→ **Work task**:
Would you write out the entries again, exactly as they are, but without images?

→ **Data to examine**:
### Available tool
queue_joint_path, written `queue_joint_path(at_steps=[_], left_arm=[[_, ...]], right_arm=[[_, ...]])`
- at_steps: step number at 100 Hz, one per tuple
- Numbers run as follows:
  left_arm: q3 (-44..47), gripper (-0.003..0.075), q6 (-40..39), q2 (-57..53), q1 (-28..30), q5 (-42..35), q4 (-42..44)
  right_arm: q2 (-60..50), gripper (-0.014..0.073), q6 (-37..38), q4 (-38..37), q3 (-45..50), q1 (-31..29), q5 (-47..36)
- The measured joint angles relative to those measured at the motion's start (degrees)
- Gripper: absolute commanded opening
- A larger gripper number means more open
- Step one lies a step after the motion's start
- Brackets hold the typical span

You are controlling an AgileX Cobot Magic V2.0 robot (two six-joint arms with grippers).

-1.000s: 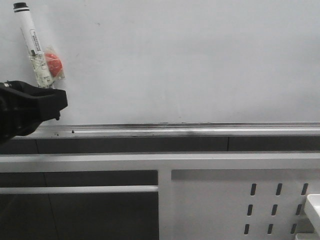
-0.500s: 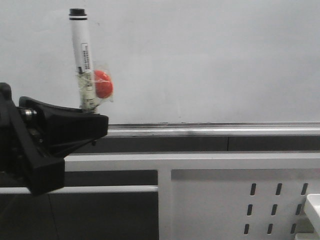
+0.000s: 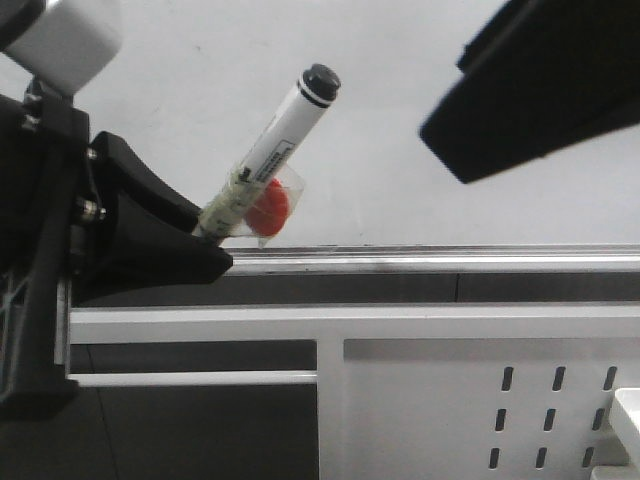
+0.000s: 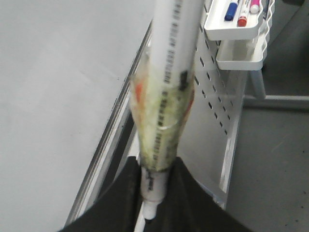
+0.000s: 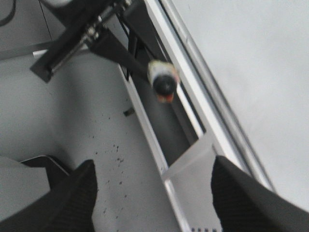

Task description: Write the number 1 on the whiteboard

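1. Since half a second ago, the marker [image 3: 268, 158] is tilting over – it stood upright then, and now it is leaning toward my right with its black cap uppermost, while my right pincer [image 3: 535, 85] is coming into the front view's upper right corner, where nothing showed before.
2. Edges and room: the whiteboard [image 3: 400, 60] is filling the background, bare between my two arms, and its silvery metal rail [image 3: 430, 258] is running along the lower edge. Below that sits the white perforated frame [image 3: 480, 390]. The open stretch of board lies between the marker's cap and my right pincer.
3. My left pincer [image 4: 153, 193] is clamping the marker at its lower end – the black fingers [image 4: 186, 186] are pressing both sides of the barrel. A clear wrap with a red blob [image 3: 268, 212] is sticking to the barrel just above my grip.
4. My right pincer is standing wide apart and holding nothing; in its wrist view the two dark fingers [image 5: 241, 193] are flanking the frame and floor, with the marker's cap well ahead of them.
5. No stroke of the number 1 is showing on the board.
6. Hard to tell: whether the marker is touching the board; the right wrist view is blurred, and my right pincer is cut off by the front view's edge.
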Motion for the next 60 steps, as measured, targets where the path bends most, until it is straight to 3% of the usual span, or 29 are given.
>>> queue_joint_path(at_steps=[23, 60], left_arm=[[-0.1, -0.002, 0.0, -2.5, -3.0, 2.7, 0.4], [-0.1, -0.002, 0.0, -2.5, -3.3, 2.7, -0.2]], right_arm=[[4.7, 0.0452, -0.2, -0.5, -3.1, 1.5, -3.3], [9.6, 0.0452, -0.4, -0.6, -4.2, 4.6, -6.9]])
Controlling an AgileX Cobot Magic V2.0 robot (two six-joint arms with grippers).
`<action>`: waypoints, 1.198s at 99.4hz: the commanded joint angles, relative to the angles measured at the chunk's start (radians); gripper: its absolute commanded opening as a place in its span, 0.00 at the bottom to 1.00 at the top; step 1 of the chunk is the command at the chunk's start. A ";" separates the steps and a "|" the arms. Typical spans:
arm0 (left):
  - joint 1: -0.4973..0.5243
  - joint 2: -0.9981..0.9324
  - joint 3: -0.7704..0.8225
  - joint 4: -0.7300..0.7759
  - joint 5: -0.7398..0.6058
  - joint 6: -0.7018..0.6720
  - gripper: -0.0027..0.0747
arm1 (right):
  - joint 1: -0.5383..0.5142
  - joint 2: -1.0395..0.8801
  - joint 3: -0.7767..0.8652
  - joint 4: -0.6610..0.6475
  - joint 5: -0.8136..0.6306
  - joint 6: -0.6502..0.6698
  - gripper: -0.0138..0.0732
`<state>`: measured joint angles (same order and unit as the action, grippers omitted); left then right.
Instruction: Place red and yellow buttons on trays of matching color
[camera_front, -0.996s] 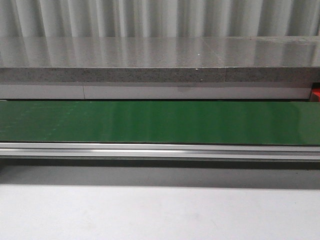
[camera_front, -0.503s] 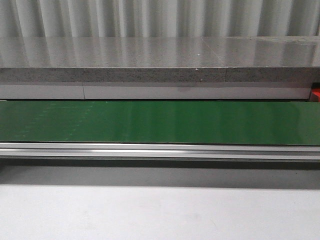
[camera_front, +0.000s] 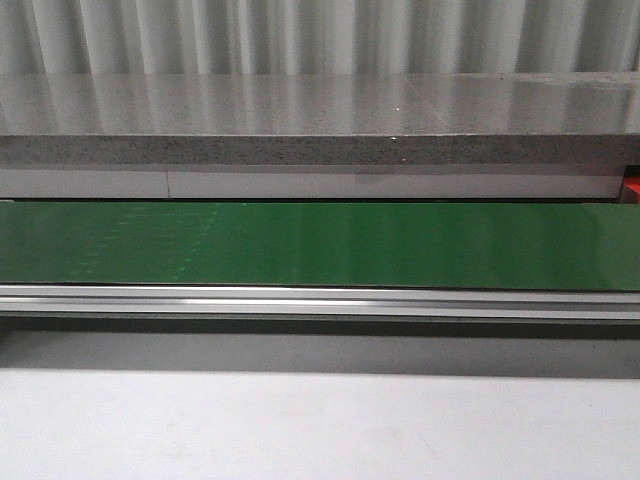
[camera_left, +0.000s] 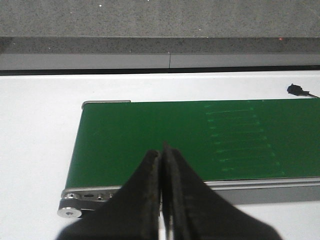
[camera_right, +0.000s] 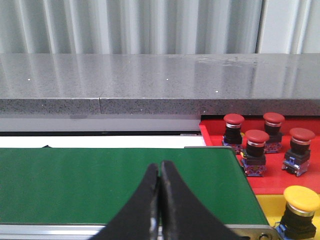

→ **Answer box**:
### Available tool
queue_joint_path, written `queue_joint_path(at_steps=[_], left_arm=[[_, ...]], right_arm=[[_, ...]])`
- at_steps: step number at 100 Hz, one per tuple
- Numbers run as follows:
  left_arm: q3 (-44..47), gripper (-0.003..0.075), q6 (-40..39), q2 (-57..53), q1 (-28..30), q5 (-42..35), q4 (-42..44)
  right_arm: q2 (-60..50), gripper (-0.014..0.073), q6 (-37..38), q4 (-38..37), q3 (-45..50), q1 (-31..29), q5 (-47..36)
- The measured joint angles relative to those measured at the motion's start (degrees)
- Gripper: absolute commanded opening
- A larger gripper number means more open
- Step one lies a step after the motion's start
- Brackets hold the typical span

You are controlling an AgileX Cobot Magic V2.0 robot (two six-joint arms with grippers).

-1.000s: 
-0.500s: 
+0.000s: 
+0.000s: 
+0.000s: 

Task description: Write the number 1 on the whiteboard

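1. Since half a second ago, the marker [image 3: 268, 158] is tilting over – it stood upright then, and now it is leaning toward my right with its black cap uppermost, while my right pincer [image 3: 535, 85] is coming into the front view's upper right corner, where nothing showed before.
2. Edges and room: the whiteboard [image 3: 400, 60] is filling the background, bare between my two arms, and its silvery metal rail [image 3: 430, 258] is running along the lower edge. Below that sits the white perforated frame [image 3: 480, 390]. The open stretch of board lies between the marker's cap and my right pincer.
3. My left pincer [image 4: 153, 193] is clamping the marker at its lower end – the black fingers [image 4: 186, 186] are pressing both sides of the barrel. A clear wrap with a red blob [image 3: 268, 212] is sticking to the barrel just above my grip.
4. My right pincer is standing wide apart and holding nothing; in its wrist view the two dark fingers [image 5: 241, 193] are flanking the frame and floor, with the marker's cap well ahead of them.
5. No stroke of the number 1 is showing on the board.
6. Hard to tell: whether the marker is touching the board; the right wrist view is blurred, and my right pincer is cut off by the front view's edge.
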Motion for the next 60 steps, as measured, targets where the path bends most, until it is straight to 3% of the usual span, or 29 are given.
>>> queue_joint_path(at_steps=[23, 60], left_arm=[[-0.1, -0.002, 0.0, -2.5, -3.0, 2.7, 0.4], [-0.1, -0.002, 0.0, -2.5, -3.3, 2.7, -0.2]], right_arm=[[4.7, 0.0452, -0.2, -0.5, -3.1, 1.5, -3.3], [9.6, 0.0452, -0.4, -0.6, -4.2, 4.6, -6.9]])
Controlling an AgileX Cobot Magic V2.0 robot (two six-joint arms with grippers).
`<action>`: waypoints, 1.198s at 99.4hz: the commanded joint angles, relative to the angles measured at the chunk's start (radians); gripper: its absolute commanded opening as a place in its span, 0.00 at the bottom to 1.00 at the top; step 1 of the chunk is the command at the chunk's start. A ";" separates the steps and a "|" the arms. Typical spans:
arm0 (left):
  - joint 1: -0.4973..0.5243
  - joint 2: -0.9981..0.9324
  - joint 3: -0.7704..0.8225
  - joint 4: -0.7300..0.7759
  - joint 5: -0.7398..0.6058
  - joint 6: -0.7018..0.6720
  - gripper: -0.0027..0.0747
arm1 (right):
  - joint 1: -0.5383..0.5142
  - joint 2: -1.0395..0.8801
  - joint 3: -0.7767..0.8652
  - joint 4: -0.6610..0.6475
  - joint 5: -0.8136..0.6306
  - joint 6: -0.6502..0.6698
  - gripper: -0.0138..0.0732
`<state>`: measured joint angles (same order and unit as the action, grippers omitted); left then right.
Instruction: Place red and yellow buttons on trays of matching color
[camera_front, -0.996s] 
[camera_front, -0.503s] 
[camera_front, +0.000s] 
[camera_left, +0.000s] 
[camera_right, +0.000s] 

The answer given is complete as it stands.